WASHINGTON—Air Force coach Troy Calhoun wasn’t about to play it safe. He not only went for the win instead of overtime, he tried to run the option with his kicking team to get there.
It didn’t work. Holder David Baska got bottled up. The ball squirted toward kicker Parker Herrington, who chased it until it went out of bounds in the end zone. The Falcons lost by a point, 42-41, to Toledo in Wednesday’s Military Bowl.
One tough loss. No regrets.
“I thought we had an excellent chance to seal and win the game right there. It didn’t work out,” Calhoun said. “We didn’t convert it, so you better be able to live with it. We’re a group that over the last six years, we’re going to go for it on fourth down if we think there are chances we can take. When we have a pretty darn good opportunity to convert one, we’re going to do it. That’s the way we’re going to play.”
Air Force had already scored three fourth-down touchdowns, including the fourth-and-3, 33-yard scoring pass to Zack Kauth that pulled the Falcons within a point with 52 seconds to play.
While it would have been tempting to leave the offense on the field for the 2-point try, Calhoun said he had seen something on video that he thought he could exploit. It appeared that Baska tried to pitch the ball to Herrington, but Calhoun said the ball just popped out.
“It wasn’t a pitch. He wasn’t trying to pitch,” Calhoun said. “He was carrying it, and that’s when it came out.”
In other words, Toledo was ready.
“We talked about it, first and foremost, because they fake some extra points and fake some field goals,” Toledo coach Matt Campbell said. “Ironically, we were in the same situation last year in our bowl game. I give credit to our staff. We got ourselves into a defensive call. We were not in a ‘block’ look.”
The win marked a successful debut for Campbell, the youngest coach in the Football Bowl Subdivision. The 32-year-old coach, who has been the Rockets’ offensive coordinator for three years, was promoted to the head job after Tim Beckman left earlier this month for Illinois.
Bernard Reedy’s third touchdown of the game—a 33-yard catch, spin and run on a pass from Terrance Owens—gave Toledo a 42-35 lead with 5:01 remaining and put the Rockets (9-4) over the 40-point mark for a sixth straight game.
Reedy finished with a career-high 126 yards receiving on four catches and was named the game’s MVP.
The game matched two of the top 25 scoring teams in the country, and they wasted little time living up to their reputations.
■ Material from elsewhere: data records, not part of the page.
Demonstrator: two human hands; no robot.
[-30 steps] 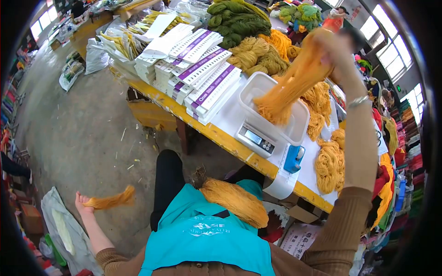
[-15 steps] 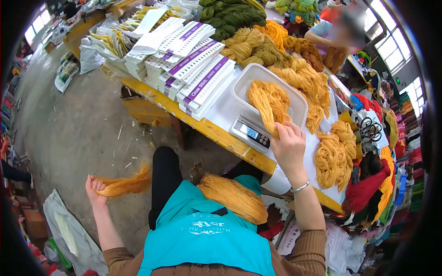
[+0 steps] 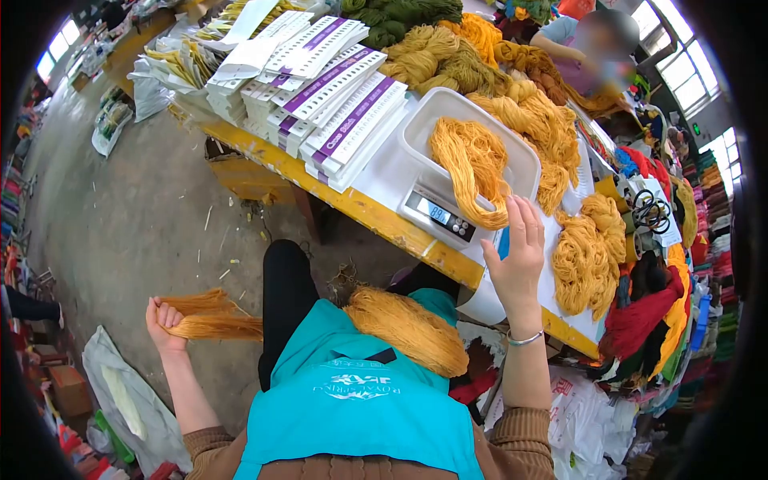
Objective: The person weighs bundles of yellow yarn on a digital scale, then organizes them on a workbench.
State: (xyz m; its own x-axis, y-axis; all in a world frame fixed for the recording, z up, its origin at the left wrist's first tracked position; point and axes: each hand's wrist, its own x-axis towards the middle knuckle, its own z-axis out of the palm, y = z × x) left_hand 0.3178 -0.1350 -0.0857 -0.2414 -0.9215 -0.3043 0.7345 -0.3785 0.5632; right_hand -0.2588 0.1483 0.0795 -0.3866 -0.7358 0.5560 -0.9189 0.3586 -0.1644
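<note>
My left hand (image 3: 166, 322) is closed around one end of an orange thread bundle (image 3: 220, 320), out to the left of my knee. My right hand (image 3: 520, 248) is open with its fingers stretched out, beside a looped orange skein (image 3: 472, 164). That skein lies in a clear plastic tray (image 3: 416, 132) and hangs over its near rim towards my fingertips. Under the tray is a digital scale (image 3: 438, 214) with a lit display. Across my lap, on the turquoise apron (image 3: 360, 416), rests a thick orange thread hank (image 3: 408, 330).
Stacked white and purple cards (image 3: 344, 120) stand left of the scale. Olive and gold yarn (image 3: 424, 52) is heaped behind it. Another orange yarn pile (image 3: 588, 264) and black scissors (image 3: 652, 210) lie to the right. A co-worker (image 3: 576, 52) is at the far side. The yellow table edge (image 3: 376, 228) runs diagonally.
My right hand has let go of the skein's end and opened, shifting slightly right. The skein now droops over the tray rim. In my left hand, the bundle's loose end has swung lower.
</note>
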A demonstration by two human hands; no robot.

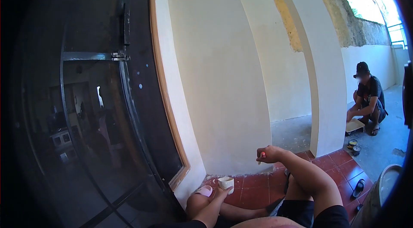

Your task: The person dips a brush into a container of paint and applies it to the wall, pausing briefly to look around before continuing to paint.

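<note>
Seated low on the red tile floor (258,187), knees drawn up toward the cream wall (223,77).

Left hand (223,191) at about 6 o'clock in the head view, grip wrapped around a small white cup (226,182), fingers pressed to its side from below and holding it just above the tiles. Cup just short of the wall's bottom edge, near the corner where wall meets the wooden frame (165,94) of the dark glass door (86,120). Pink sandal (204,191) just beside the cup at its 9 o'clock, touching or nearly touching the wall base.

Right hand (270,154) at about 5 o'clock, raised over the right knee, grip closed in a loose fist, pinching a small thin tool (262,155) with a red tip; too small to tell what kind. Hand close to the wall's outer edge, where the surface steps back into a recess.

Open strip of tile between cup and right knee, narrow. Wider room at 3 o'clock: tiles ending at a grey concrete floor (383,146). There, well apart, another person (368,99) crouching over a flat tray (354,125), two small tins (353,146) near the pillar's foot. Dark sandal (358,188) lying on the tiles at 4 o'clock, next to a round bucket rim (385,180) at the frame's edge.
</note>
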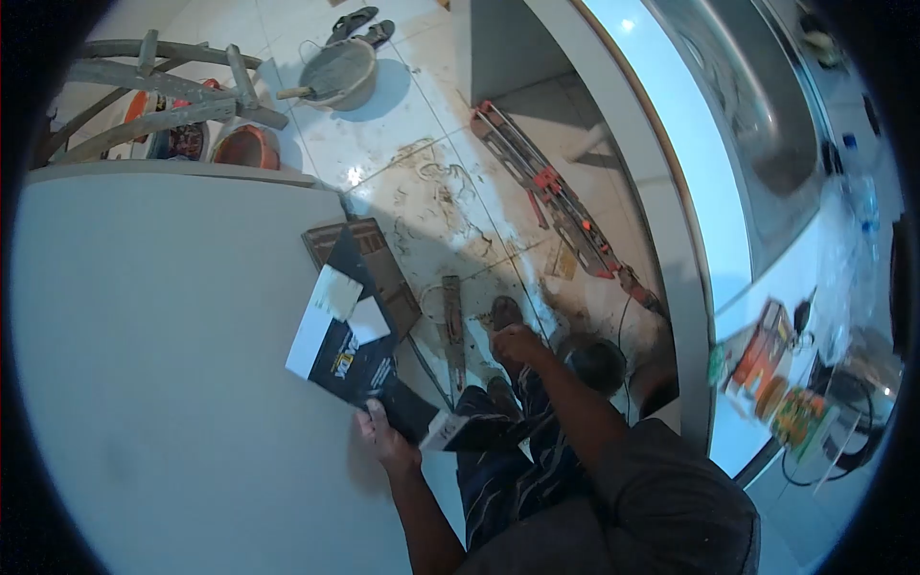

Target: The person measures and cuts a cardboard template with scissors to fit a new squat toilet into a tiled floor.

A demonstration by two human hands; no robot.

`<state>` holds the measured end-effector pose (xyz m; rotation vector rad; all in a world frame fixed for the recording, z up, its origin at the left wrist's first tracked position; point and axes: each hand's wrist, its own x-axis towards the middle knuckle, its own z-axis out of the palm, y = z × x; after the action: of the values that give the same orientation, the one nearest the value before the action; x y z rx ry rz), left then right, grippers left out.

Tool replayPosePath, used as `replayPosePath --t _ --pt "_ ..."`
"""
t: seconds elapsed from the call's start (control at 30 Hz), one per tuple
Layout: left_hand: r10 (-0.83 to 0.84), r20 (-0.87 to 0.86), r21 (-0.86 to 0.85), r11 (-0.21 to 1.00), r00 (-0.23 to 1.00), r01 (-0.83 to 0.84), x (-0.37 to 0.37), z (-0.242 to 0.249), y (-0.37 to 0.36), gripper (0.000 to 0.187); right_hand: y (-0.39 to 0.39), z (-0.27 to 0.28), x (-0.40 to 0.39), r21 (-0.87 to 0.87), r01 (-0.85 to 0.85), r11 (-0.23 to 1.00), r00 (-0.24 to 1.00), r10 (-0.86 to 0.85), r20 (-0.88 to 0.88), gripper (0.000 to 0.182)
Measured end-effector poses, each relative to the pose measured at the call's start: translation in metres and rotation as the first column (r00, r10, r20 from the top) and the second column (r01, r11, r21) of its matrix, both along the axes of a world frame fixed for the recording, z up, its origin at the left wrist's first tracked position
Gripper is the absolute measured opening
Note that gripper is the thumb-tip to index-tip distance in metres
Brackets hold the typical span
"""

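Observation:
My left hand (387, 443) grips the lower edge of a black printed cardboard piece (335, 350), thumb on top. One corner of the cardboard is white, and two small pale squares (337, 292) lie against its upper part. The cardboard is held over the edge of a large white surface (172, 364). My right hand (517, 345) hangs lower, above the floor near my shoe (505, 310). Its fingers are curled closed, and whatever may be in them is hidden. A brown, dirt-marked rectangular panel (383, 264) stands behind the cardboard.
A red and grey tile cutter (546, 182) lies on the smeared tiled floor (431, 201). Nearby are a dirty bar-shaped tool (453, 326) and a dark round container (591, 364). Farther off stand a bucket (350, 81), sandals (359, 29) and a wooden ladder (163, 77). A sink counter (695, 144) borders the right.

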<state>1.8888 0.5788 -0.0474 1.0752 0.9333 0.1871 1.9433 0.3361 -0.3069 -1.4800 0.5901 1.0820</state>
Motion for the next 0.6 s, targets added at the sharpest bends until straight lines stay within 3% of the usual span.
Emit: replayPosePath --t 0.07,0.1,0.13,0.2,0.23,0.3,0.33,0.4,0.47,0.53,0.6 --pt "-0.033 0.01 -0.011 0.999 0.999 0.033 -0.006 -0.035 0.005 0.045 -0.027 0.006 -0.029 0.048 0.122 0.991 0.982 -0.128 0.138 0.034" --pt "-0.082 -0.004 0.006 0.997 0.997 0.082 -0.009 -0.056 0.005 0.045 -0.039 0.002 -0.047 -0.077 -0.022 0.997 0.942 0.047 0.333 0.041" --pt "-0.131 -0.014 0.024 0.991 0.991 0.131 -0.012 -0.076 0.004 0.046 -0.049 0.016 -0.063 -0.081 -0.021 0.997 0.942 0.047 0.332 0.041" --pt "-0.127 -0.015 -0.005 0.992 0.992 0.127 -0.018 -0.106 -0.007 0.044 -0.07 0.07 -0.077 0.033 0.159 0.987 0.976 -0.152 -0.155 0.046" --pt "-0.126 -0.019 -0.034 0.992 0.992 0.125 -0.016 -0.123 -0.013 0.043 -0.08 0.075 -0.094 0.028 0.158 0.987 0.978 -0.153 -0.142 0.046" --pt "-0.202 0.019 -0.013 0.979 0.979 0.202 -0.013 -0.16 -0.007 0.042 -0.09 0.092 -0.137 0.451 0.322 0.833 0.935 -0.204 -0.29 0.047" --pt "-0.283 0.043 0.037 0.959 0.958 0.282 -0.016 -0.181 -0.008 0.04 -0.099 0.091 -0.149 0.43 0.322 0.843 0.931 -0.199 -0.306 0.047" --pt "-0.335 0.042 -0.031 0.941 0.941 0.336 -0.015 -0.205 -0.012 0.038 -0.093 0.105 -0.186 0.272 -0.011 0.962 0.998 -0.006 0.062 0.048" --pt "-0.405 -0.027 0.06 0.912 0.914 0.406 -0.014 -0.233 -0.019 0.036 -0.097 0.12 -0.197 0.193 -0.009 0.981 1.0 0.012 -0.019 0.049" --pt "-0.428 -0.035 0.038 0.903 0.903 0.429 -0.007 -0.238 -0.021 0.035 -0.096 0.127 -0.198 -0.091 -0.437 0.895 0.899 0.433 -0.061 0.051" --pt "-0.449 -0.054 0.04 0.892 0.892 0.451 -0.01 -0.235 -0.026 0.035 -0.115 0.077 -0.234 -0.121 -0.357 0.926 0.931 0.342 -0.129 0.053"
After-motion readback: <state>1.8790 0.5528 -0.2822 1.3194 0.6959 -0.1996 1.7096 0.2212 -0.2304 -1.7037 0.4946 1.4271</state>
It was Mid-American Conference member Toledo’s spread offense against Mountain West Air Force’s triple option, and the idea of a huddle seemed a quaint, antiquated concept.
Back and forth they went. A kickoff return for 87 yards. A pitch around the left end for 60. Touchdown passes for 49 and 37 yards. A pair of botched onside kicks.
And that was just the first half.
Toledo’s Adonis Thomas finished with 108 yards on 22 carries. Paul Hornung Award finalist Eric Page caught 13 passes for 59 yards, but his biggest play was an 87-yard kickoff return in the first half.
Owens, getting most of the work at quarterback, completed 19 of 24 passes for 210 yards and three touchdowns. Owens got the nod over Austin Dantin, who started the first 10 games of the season before sitting out the last two with a concussion.
Tim Jefferson, the first quarterback in service academy history to lead his team to four consecutive bowl games, completed 13 of 22 passes for 159 yards with two touchdowns and one interception for Air Force (7-6). Jonathan Warzeka had a career-best 60-yard run to set up one touchdown, and his 37-yard reception on fourth-and-3 tied the game 28-all heading into halftime.
There was even room for a defensive score: Toledo safety Jermaine Robinson’s 37-yard interception runback after he corralled a tipped pass deep in the secondary.
But it all came down to a gutsy decision on a 2-point conversion—run while the offense stood and watched.
“Sure I would have liked to go to overtime, but I’m the type of person who doesn’t really like the overtime period,” Jefferson said. “If we would have hit that 2-point conversion, I would have been just as happy.”